2015 GRaMScalingGraphComputationtoth

From GM-RKB
Jump to navigation Jump to search

Subject Headings: Graph Database Engine, GʀᴀM.

Notes

Cited By

2015

Quotes

Abstract

GʀᴀM is an efficient and scalable graph engine for a large class of widely used graph algorithms. It is designed to scale up to multicores on a single server, as well as scale out to multiple servers in a cluster, offering significant, often over an order-of-magnitude, improvement over existing distributed graph engines on evaluated graph algorithms. GʀᴀM is also capable of processing graphs that are significantly larger than previously reported. In particular, using 64 servers (1, 024 physical cores), it performs a PageRank iteration in 140 seconds on a synthetic graph with over one trillion edges, setting a new milestone for graph engines.

GʀᴀM's efficiency and scalability comes from a judicious architectural design that exploits the benefits of multi-core and RDMA. GʀᴀM uses a simple message-passing based scaling architecture for both scaling up and scaling out to expose inherent parallelism. It further benefits from a specially designed multi-core aware RDMA-based communication stack that preserves parallelism in a balanced way and allows overlapping of communication and computation. A high degree of parallelism often comes at the cost of lower efficiency due to resource fragmentation. GʀᴀM is equipped with an adaptive mechanism that evaluates the cost and benefit of parallelism to decide the appropriate configuration. Combined, these mechanisms allow GʀᴀM to scale up and out with high efficiency.

1. Introduction

Graph structures are prevalent and offer valuable information about relations and connections. For examples, social graphs help reveal the influence of each individual and the formation of communities. Distributed graph computation engines (e.g., Pregel [24], PowerGraph [13], GraphX [14], and PowerLyra [8]) have been proposed to mine insights from graphs through multiple iterations of vertex-centric computation and communication along the edges, with iterations often separated by barriers. Graph computation is particularly challenging to scale because graphs are notoriously hard to partition and small random accesses are dominant in such a workload. Yet, we are seeing the real needs to process increasingly large graphs on the order of hundreds of billions and even trillions of edges [10, 19]. Even with detailed performance studies [15] on the existing graph engines, there remains a lack of understanding on the scaling of such graph engines and its cost.

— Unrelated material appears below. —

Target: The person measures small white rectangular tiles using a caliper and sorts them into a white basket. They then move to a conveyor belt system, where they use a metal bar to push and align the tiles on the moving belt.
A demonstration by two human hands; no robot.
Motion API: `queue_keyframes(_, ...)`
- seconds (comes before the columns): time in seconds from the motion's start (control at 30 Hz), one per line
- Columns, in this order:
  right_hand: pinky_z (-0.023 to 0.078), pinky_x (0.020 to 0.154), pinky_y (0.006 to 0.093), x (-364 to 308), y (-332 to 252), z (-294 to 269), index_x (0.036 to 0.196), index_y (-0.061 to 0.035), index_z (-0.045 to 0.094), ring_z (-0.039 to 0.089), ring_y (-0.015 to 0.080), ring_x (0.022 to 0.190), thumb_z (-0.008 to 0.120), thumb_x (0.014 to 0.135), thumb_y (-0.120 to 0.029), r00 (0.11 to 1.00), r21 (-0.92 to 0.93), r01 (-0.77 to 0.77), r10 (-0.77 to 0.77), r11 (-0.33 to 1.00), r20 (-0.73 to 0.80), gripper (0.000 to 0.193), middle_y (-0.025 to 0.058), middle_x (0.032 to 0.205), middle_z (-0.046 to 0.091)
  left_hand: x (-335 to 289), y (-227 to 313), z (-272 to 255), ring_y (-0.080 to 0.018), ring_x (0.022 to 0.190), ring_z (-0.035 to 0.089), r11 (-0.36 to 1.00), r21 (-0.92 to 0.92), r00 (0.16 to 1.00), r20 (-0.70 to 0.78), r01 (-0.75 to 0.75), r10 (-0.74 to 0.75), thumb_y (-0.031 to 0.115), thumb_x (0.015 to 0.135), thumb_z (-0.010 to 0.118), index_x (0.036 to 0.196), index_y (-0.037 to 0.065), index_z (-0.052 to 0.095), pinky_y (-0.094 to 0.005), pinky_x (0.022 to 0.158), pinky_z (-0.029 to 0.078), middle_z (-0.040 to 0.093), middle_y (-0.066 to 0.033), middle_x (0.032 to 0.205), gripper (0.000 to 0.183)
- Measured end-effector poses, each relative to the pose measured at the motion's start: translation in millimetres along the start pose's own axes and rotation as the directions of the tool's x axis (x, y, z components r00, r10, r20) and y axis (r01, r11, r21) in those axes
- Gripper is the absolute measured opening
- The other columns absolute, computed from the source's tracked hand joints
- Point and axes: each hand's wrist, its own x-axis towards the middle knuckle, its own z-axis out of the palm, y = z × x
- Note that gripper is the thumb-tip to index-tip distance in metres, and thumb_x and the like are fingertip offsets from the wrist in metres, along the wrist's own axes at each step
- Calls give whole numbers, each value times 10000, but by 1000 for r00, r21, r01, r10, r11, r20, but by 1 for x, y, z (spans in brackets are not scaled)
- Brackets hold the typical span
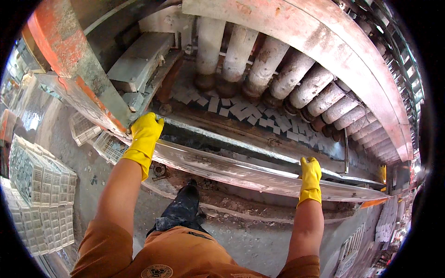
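Note:
A long, narrow metal bar lies lengthwise along the front of a large machine, just above its front ledge. My left hand, in a yellow rubber glove, is closed around the bar's left end, beside the orange-edged post. My right hand, gloved the same way, is closed on the bar farther right. The fingertips of both hands are partly hidden. Under the bar runs the machine's long metal front ledge. A patch of yellow, perhaps another person's glove, shows at the far right end.
Thick, dirty cylinders stand in a row behind the bar, with broken pale tile pieces at their feet. An orange-painted post rises at left. Stacked plastic crates stand at lower left. More crates lie beside the machine.

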Motion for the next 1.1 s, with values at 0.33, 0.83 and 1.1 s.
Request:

We present GRAM, a new graph engine that takes advantage of the modern hardware available in data centers, with multi-core servers, abundant memory in a cluster, and high-speed network with RDMA (Remote Direct Memory Access) support [17]. GRAM’s design and implementation are further guided by a careful study on performance, scalability, and cost, with the following key design choices. First, GRAM adopts a deceivingly simple model for both scaling up and scaling out, where we affinitize a thread with each core, with threads (even within a server) communicating through message passing. We choose message passing over shared-memory primitives even for the intra-server case because our evaluation results (Section 5) reveal that, with sufficient batching, message passing exhibits better performance than shared-memory primitives due to better locality and fewer inter-core communications. This model fully exposes inherent hardware-level parallelism. The simplicity of the model makes it easy to understand any potential scalability bottleneck introduced by the software stack, while allowing an efficient implementation that scales.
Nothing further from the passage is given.